- _Task item_
A word-for-word retyping of the listing is the goal.

- _Collected material_
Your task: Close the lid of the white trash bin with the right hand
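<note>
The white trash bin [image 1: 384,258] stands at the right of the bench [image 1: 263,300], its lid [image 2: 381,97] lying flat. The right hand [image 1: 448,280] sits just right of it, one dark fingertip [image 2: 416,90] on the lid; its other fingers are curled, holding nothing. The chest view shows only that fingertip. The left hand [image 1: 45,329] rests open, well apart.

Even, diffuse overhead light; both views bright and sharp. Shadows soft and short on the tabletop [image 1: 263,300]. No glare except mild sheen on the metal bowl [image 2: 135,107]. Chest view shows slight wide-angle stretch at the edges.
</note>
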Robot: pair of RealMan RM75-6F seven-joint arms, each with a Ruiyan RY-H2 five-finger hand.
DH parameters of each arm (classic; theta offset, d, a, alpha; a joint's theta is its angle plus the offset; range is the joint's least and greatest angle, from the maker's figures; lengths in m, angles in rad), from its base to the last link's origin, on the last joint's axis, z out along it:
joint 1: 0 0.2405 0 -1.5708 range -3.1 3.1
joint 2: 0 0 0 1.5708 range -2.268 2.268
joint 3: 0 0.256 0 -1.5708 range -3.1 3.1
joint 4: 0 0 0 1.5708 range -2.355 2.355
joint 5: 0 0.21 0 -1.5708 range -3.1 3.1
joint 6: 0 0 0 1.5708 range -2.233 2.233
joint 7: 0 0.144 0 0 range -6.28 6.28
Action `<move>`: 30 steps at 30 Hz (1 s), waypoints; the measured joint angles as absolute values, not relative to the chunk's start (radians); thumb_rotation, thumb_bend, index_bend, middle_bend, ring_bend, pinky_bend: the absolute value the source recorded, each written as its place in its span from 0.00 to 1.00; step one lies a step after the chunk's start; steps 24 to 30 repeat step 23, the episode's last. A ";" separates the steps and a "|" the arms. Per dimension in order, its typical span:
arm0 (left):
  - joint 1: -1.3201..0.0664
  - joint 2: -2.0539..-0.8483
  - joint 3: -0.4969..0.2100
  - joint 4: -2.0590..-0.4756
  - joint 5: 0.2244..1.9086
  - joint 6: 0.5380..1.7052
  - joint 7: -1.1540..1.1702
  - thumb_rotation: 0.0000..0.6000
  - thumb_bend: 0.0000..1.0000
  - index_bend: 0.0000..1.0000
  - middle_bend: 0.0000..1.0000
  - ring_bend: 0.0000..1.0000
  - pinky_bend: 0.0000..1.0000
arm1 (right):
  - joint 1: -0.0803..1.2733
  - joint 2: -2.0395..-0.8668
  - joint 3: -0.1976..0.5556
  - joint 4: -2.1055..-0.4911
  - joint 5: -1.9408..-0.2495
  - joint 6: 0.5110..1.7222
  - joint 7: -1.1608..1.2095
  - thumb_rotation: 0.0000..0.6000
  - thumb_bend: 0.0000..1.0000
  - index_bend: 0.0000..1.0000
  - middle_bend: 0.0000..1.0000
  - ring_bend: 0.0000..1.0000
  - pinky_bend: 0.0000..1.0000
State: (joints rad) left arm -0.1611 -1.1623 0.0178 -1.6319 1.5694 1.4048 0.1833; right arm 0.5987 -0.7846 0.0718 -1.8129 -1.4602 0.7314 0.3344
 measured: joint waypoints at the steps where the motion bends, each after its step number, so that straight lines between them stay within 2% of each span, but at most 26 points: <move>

- _Expected answer_
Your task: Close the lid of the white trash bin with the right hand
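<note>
The white trash bin [image 1: 384,258] stands at the right of the bench [image 1: 263,300], its lid [image 2: 381,97] lying flat. The right hand [image 1: 448,280] sits just right of it, one dark fingertip [image 2: 416,90] on the lid; its other fingers are curled, holding nothing. The chest view shows only that fingertip. The left hand [image 1: 45,329] rests open, well apart.

Even, diffuse overhead light; both views bright and sharp. Shadows soft and short on the tabletop [image 1: 263,300]. No glare except mild sheen on the metal bowl [image 2: 135,107]. Chest view shows slight wide-angle stretch at the edges.
</note>
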Robot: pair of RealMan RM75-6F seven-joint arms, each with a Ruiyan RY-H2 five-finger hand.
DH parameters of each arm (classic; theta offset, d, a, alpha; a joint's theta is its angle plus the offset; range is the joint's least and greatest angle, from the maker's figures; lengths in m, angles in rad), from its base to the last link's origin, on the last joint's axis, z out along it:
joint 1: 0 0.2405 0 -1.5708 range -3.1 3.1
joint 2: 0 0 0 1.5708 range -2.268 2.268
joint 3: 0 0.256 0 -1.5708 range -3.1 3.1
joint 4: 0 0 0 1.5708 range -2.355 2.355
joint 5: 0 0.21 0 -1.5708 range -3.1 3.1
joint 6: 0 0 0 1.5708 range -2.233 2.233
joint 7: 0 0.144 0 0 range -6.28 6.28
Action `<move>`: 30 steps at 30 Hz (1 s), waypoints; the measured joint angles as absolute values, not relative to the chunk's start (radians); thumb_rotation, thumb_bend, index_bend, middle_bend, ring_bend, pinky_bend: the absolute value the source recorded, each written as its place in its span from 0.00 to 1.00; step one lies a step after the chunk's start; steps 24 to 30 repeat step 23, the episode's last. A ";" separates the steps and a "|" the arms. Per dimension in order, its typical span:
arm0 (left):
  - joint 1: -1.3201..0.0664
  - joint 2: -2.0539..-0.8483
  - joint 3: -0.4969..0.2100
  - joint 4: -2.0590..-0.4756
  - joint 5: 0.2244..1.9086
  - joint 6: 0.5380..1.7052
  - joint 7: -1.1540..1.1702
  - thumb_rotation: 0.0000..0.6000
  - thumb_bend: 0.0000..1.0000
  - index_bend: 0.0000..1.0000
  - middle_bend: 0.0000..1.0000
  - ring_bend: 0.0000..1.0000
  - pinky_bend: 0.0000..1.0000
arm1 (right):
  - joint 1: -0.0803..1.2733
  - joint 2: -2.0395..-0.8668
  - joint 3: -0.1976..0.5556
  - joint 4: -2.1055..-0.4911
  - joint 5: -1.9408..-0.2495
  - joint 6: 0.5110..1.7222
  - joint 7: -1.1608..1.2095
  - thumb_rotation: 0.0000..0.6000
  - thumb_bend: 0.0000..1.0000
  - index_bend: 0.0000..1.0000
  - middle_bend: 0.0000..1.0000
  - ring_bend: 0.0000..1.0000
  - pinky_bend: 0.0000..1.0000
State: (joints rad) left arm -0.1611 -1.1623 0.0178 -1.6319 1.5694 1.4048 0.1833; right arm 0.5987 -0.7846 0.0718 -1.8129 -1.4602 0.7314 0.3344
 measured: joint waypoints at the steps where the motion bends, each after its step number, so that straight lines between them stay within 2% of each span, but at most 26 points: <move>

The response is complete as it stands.